Words matter. Where they describe economic practices they tend to be heavily laden with moral and political baggage. Who wouldn’t rather be called an ‘investor’ rather than a ‘speculator’, or an ‘entrepreneur’ rather than a ‘capitalist’?[1]
For hundreds of years there have been struggles over the use of such terms. Re-labelling a dubious practice like ‘gambling’ ‘risk management’ can work wonders. Or think of the stroke of genius in calling debt ‘credit’: instead of a dreadful burden, we feel blessed: Hey, I’m ‘credit-worthy’ – my bank is confident that I’m a reliable and successful person!
What about investment then? It’s surely a good thing. Who could be against investment? ‘Investors’ must surely be good people.
But the term can mean two very different things: 1) a kind of wealth creation, and 2) a means of wealth extraction.
- Think of investing in equipment, a new firm, a school, a training programme, wind farms. Here the term is used to refer to wealth creation – things which improve the provision of goods and services: better machines, new products, new skills, cleaner energy, and so on. But . . .
- Think of gains ‘investors’ might get from spending, lending, buying stocks or bonds and other financial assets, buying up existing property and waiting for its value to go up, and speculating. Investments of this second kind – we might call them ‘financial investments’ – need have no connection with investments of the first kind. They need not create anything new. All they are supposed to do is provide a return for the ‘investor’, wealth extraction, regardless. On this definition, gambling is a form of investment.
Using the same word for these two radically different things is a great way of passing off wealth extraction as wealth creation. True, sometimes, the second kind of investment can be connected to the first kind, so the investor or funder gets some of the benefits of the objective investment in new ways of producing goods and services. But with the shift of the financial sector from servant of the economy to master over the last 30 years, the second meaning has become dominant in practice and more disconnected from the first. Most of what it funds is not productive industry but lending against existing assets: in the UK lending by the financial sector to productive businesses declined from 30% to 10% of its lending in the bubble preceding the crash, and has stayed low since, while lending to other financial institutions and the property market grew.[2] But then, to the financial sector £1 million profit from useless speculation is no different from £1 million from any other source. But the difference matters to the economy as a whole and hence to us.
When the 1% – or others – talk about ‘investment’ and ‘investor’, watch out for this verbal sleight-of-hand.
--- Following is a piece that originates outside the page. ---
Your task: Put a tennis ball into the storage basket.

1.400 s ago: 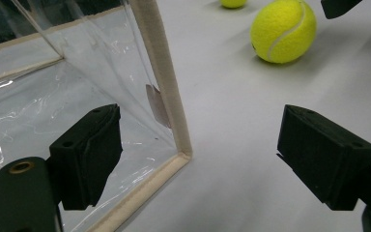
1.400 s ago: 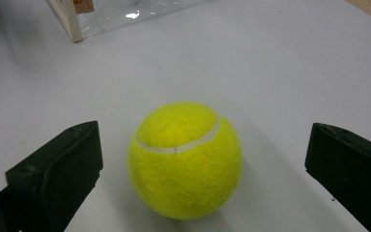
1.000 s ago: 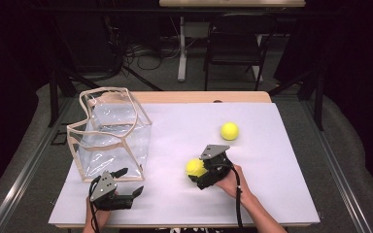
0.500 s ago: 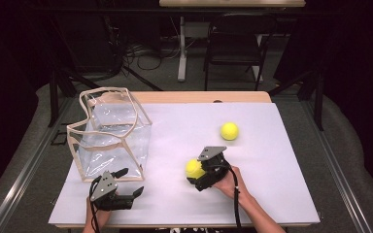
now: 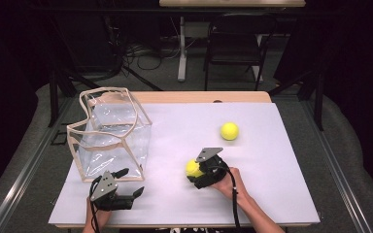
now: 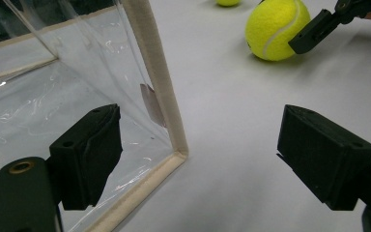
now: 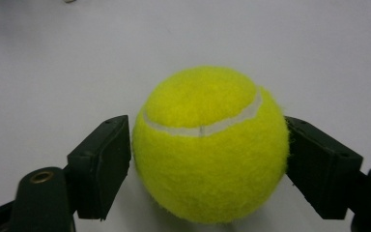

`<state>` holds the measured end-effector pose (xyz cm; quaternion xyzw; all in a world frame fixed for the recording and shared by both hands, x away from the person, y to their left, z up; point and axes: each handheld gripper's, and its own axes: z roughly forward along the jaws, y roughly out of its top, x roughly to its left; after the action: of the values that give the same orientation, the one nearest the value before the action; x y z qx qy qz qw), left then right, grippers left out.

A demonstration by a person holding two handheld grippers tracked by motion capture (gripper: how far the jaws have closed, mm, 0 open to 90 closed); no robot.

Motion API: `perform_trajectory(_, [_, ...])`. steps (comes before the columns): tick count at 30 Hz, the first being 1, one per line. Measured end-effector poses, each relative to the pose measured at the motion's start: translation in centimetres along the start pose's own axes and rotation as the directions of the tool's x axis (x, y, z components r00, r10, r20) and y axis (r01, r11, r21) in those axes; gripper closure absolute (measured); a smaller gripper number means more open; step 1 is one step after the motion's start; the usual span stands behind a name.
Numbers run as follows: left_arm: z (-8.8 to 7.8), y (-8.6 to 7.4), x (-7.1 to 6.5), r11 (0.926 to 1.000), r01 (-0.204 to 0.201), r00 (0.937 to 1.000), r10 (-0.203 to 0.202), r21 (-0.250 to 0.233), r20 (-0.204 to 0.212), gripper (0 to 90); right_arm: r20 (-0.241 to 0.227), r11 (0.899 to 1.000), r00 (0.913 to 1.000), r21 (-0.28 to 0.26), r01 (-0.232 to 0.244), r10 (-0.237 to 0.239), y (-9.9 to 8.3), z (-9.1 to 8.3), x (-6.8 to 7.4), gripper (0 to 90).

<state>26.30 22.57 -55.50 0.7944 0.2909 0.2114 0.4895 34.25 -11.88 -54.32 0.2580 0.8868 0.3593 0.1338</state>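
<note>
The right tongs [image 5: 194, 171] have just been closing around a yellow tennis ball [image 5: 192, 167] near the middle front of the white tabletop [image 5: 281, 160]. In the right gripper view the ball [image 7: 210, 145] sits squarely between the two black jaws, which stand against its left and right sides; the pads press on its fuzz. The ball rests on the tabletop, its white seam curving across the top. In the left gripper view the same ball [image 6: 276, 30] lies on the white surface with one jaw of the right tongs against its side.

The left tongs [image 5: 131, 187] lie low at the front left of the tabletop, jaws wide apart and holding nothing. They sit just in front of a clear plastic bag [image 5: 110, 138] with a beige trim, which stands open-topped at the left side. In the left gripper view one jaw stands in front of the bag's clear wall [image 6: 53, 101] and the other is out over bare tabletop, with the bag's beige corner edge between them.

A second tennis ball [image 5: 229, 131] lies farther back on the tabletop, well apart from the held one.
</note>
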Motion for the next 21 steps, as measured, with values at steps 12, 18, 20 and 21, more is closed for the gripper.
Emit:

We should speak truth to power, and challenge it.
I’ve written more about this in Chapter 2 of Why We Can’t Afford the Rich.
[1] John Lanchester has just published a book called How to Speak Money, which has its merits, but revealing the political uses of economic language and the way it cons people is not one of them, in fact in treating the language of money and finance as merely quirky, technical jargon, it depoliticizes it. Marieke de Goede’s 2005 book, Virtue Fortune and Faith has a more academic and penetrating take on the language of finance.